Does anyone recognize this?

Hello

I implemented bump mapping in the quake engine but I have a problem on “some” (most of them are fine) polygons the light seems to dark.
You can see a shot of it here: http://studwww.rug.ac.be/~cholleme/tenebrae/bugshot.jpg
(Compare the floor to the wall and you will see what I mean)
I wondered if anyone recognized this specific error. (everyone seems to be doing bump maps here )

Some info on the techique:
-Normalization cube map with nomal map. (My tangent space is ok since it is used for texture coordinate genereation, anyway |N.(S x T)| = 1 and I have checked it multiple times)
-Distance attent. is ok (I havend changed it since I’m using bump maps)

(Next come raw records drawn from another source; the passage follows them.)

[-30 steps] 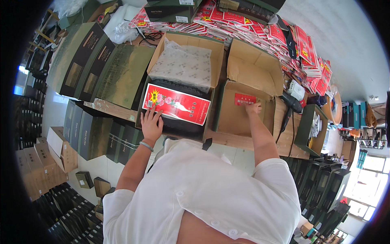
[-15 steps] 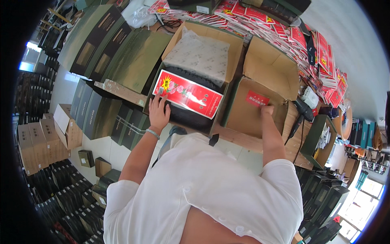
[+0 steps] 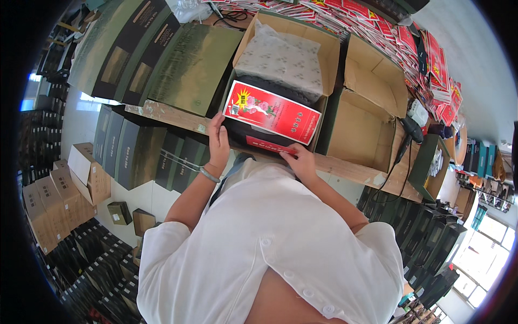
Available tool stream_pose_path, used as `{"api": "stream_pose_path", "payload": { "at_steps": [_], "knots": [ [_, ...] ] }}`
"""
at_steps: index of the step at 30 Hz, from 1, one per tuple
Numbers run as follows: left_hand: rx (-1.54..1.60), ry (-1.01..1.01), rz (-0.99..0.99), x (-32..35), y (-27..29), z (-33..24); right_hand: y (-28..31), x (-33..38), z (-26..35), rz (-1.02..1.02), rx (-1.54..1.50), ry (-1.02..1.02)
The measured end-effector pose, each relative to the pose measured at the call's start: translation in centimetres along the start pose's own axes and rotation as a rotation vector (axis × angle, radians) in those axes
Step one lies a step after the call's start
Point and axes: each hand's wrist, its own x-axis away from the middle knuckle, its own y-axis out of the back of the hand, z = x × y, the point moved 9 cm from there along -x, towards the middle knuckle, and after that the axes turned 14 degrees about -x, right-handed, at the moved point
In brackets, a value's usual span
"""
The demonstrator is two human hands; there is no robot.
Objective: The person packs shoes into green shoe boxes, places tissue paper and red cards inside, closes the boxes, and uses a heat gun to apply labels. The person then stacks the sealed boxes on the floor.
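So the small red card (image 3: 264, 144) is out of the right box (image 3: 359, 132) now. Half a second ago it was in there with the right hand (image 3: 299, 161); now that hand has it pinched by one end, down at the left box's (image 3: 327, 65) front edge, right along the worktop's (image 3: 353, 169) front edge. The left hand (image 3: 217, 144) has slid off the big red packet (image 3: 272, 112) to the box's front left corner, fingers stretched out; can't tell if it's gripping the wall. The packet's still lying across the black contents (image 3: 243, 131).
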Motion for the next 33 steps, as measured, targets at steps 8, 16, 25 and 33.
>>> {"api": "stream_pose_path", "payload": {
  "at_steps": [8, 16, 25, 33],
  "knots": [
    [-0.14, -0.255, 0.164, -2.8, 0.3, -2.4, -3.3, -0.3, 2.2, 0.064, 0.534, 0.234],
    [-0.162, -0.328, 0.344, -11.8, -3.3, -3.0, -4.6, -1.4, 7.4, 0.107, 0.478, 0.363],
    [-0.233, -0.234, 0.434, -16.0, -7.5, -2.8, -4.9, -1.8, 2.3, 0.307, 0.343, 0.018],
    [-0.537, -0.269, 0.221, -24.6, -12.7, 4.4, -0.5, -7.3, 6.5, 0.394, 0.33, -0.107]
  ]
}}
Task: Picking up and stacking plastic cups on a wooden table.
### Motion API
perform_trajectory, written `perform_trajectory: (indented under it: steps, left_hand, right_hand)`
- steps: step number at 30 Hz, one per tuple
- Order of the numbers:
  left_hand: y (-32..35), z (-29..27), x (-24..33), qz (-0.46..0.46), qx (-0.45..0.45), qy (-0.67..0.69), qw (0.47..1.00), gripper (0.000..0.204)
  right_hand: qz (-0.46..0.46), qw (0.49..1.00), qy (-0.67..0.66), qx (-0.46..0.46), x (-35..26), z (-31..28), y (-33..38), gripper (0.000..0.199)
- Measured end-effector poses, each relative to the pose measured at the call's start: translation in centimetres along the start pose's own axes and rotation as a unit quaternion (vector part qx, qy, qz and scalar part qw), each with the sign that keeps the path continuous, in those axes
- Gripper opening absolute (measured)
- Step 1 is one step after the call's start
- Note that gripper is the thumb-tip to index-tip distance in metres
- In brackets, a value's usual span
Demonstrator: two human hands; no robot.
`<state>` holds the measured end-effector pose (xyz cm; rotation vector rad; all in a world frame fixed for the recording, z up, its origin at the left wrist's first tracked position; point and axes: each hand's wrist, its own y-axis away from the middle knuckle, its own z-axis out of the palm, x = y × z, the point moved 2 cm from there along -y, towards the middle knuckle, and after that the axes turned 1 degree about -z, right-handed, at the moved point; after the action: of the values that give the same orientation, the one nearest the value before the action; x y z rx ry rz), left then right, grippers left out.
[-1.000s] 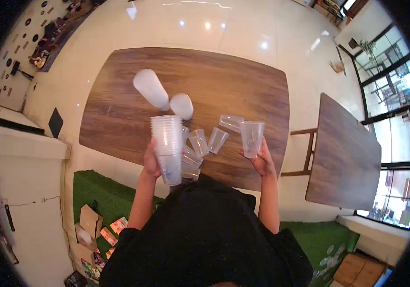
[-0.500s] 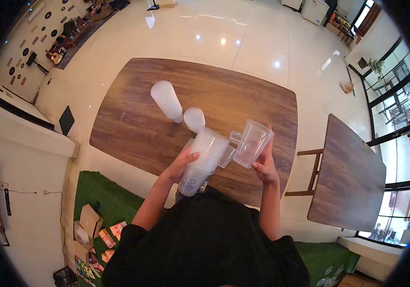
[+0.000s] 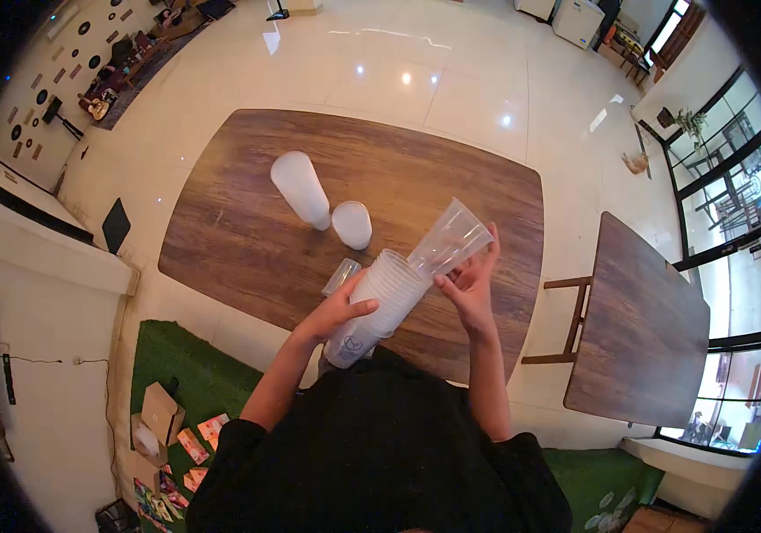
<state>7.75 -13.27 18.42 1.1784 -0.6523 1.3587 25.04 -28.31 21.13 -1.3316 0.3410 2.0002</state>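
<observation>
On the left half of the wooden table (image 3: pixel 220 213), a tall white cylinder (image 3: pixel 300 189) stands near a shorter white cylinder (image 3: pixel 352 225), both beyond the hands and outside either grip. Nearer the person, the left hand (image 3: pixel 331 317) is closed around the left side of a nested stack of clear cups (image 3: pixel 387 302), its thumb lying across the front. A loose clear cup (image 3: pixel 341 275) lies on its side just beyond that hand. The stack slants within the left grip, its base toward the person's black shirt (image 3: pixel 380 444) and its rims pointing up and to the right. Next comes a single clear cup (image 3: pixel 453 235), tilted the same way, its narrow end right at the stack's mouth; whether it sits inside cannot be told. The right hand (image 3: pixel 472 289) holds this cup along its lower right side, thumb near the base. Farther right, well apart, stands a second table (image 3: pixel 638 320).
</observation>
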Motion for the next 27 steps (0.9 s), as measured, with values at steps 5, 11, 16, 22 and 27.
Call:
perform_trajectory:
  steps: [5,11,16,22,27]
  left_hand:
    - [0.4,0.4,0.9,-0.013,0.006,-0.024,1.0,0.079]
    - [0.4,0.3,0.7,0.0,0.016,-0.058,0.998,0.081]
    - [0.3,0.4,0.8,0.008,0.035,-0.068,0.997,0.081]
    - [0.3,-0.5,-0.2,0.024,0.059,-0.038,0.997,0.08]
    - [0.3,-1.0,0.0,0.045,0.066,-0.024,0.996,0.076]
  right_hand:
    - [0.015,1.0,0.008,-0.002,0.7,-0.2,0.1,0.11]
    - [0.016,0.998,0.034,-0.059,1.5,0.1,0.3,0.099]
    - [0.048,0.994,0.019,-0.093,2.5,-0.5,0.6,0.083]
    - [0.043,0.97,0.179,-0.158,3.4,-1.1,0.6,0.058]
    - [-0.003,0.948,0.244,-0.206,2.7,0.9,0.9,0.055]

Oh and if you’re interested in the code that is done per vertex it is. (The if is due to the way Quake stores it’s normals)
//calculate local light vector and put it into tangent space
VectorSubtract(lightOr,cl.worldmodel>vertexes[ind].position,lightDir);
tsLightDir[0] = DotProduct(lightDir,surf->texinfo->vecs[0]);
tsLightDir[1] = DotProduct(lightDir,surf->texinfo->vecs[1]);
if (surf->flags & SURF_PLANEBACK) {
tsLightDir[2] = -DotProduct(lightDir,surf->plane->normal);
} else {
tsghtDir[2] = DotProduct(lightDir,surf->plane->normal);
}

Actually i’m against pasting code because it is so boring to read all those posts with tons of code pasted into.

It may not be a bug - this is what will happen if the light is very close to a surface and the scale factor is high ( that is the heightmap from which the normal map is derived is scaled by a large value ). Try a smaller value ( you’ll get less bumpy surfaces ) or move the light further away from the wall.

[This message has been edited by PH (edited 06-03-2002).]

Thanks a lot moving the light further away fixes it! (I spent hours debugging that)
Any idea how I can fix it (using some trick beside lowering the scale, it was 3 in this case)
Oh and why is it caused? It was not that close to have a zero length vector or anything (or I must be accumulating errors or something)

Charles

Lowering the scale won’t actually make the surface brighter, it will lower the intensity of the brick edges ( since they won’t stick out of the wall so much ).

Moving the light is the only thing that will make the surface brighter.
As the light gets closer to a surface, the dot product between the surface normal and the light vector ( to some point P on the surface ) will approach zero if the point P is far from the light.

[This message has been edited by PH (edited 06-03-2002).]

Yes,

it’s not a bug to be fixed. You have correct behaviour.

The closer the light to the surface the more rapidly L.N falls away. The distance between the surface and the light determines everything about the scale of L.N distribution.

To be correct you need to add range attenuation (which simulated luminaire size)but that will only make the light dimmer in the distance.

The underlying problem is that point lights don’t exist in nature so your example doesn’t seem correct to you. If you had a very bright LED next to a wall in a very dark room, it would look very similar to your example, but range attenuation would dim the floor.

[This message has been edited by dorbie (edited 06-04-2002).]

Its amazing how many times this problem comes up when doing lighting. I mean the situation where people think there is something wrong with their code but in reality it is working perfectly. What they see simply isn’t what they expected to get. Its happened to me many times before. Its also happened to everyone I know that has ever done any graphics programming. Welcome to the club.

Devulon

Charles,

One thing you could do ( it will make everything just a bit better looking ), is to add some ambient lighting. Not a lot, just a little like 0.1 . It will actually make things look more realistic. Ambient lighting is very important but usually ignored by many. It is meant to compensate for all the complex light interactions that are difficult ( or impossible ) to model.

possibly implementing some distance attentuation could help… to get rid of the look as the more far away the brighter the light… but else its correct behaviour…

A small note regarding my previous post: the ambient term is per-light ( also attenuated ). It’s not a global ambient term ( as in “clear-color-buffer to ambient” ).

I already have some sort of per light ambient (but I’s was disabled in the image) since I’m using the original light maps as ambient, it actually gives very good, soft ambient in most cases. (Heh discuss this in the unified doom3 thread )
Yes on the wrong looking thing, inspected the real walls here today and in extreme cases it seems to be reasonably correct (my bathroom wall was verry close)

Charles

Given how that looks, all I want to know is where do I download it?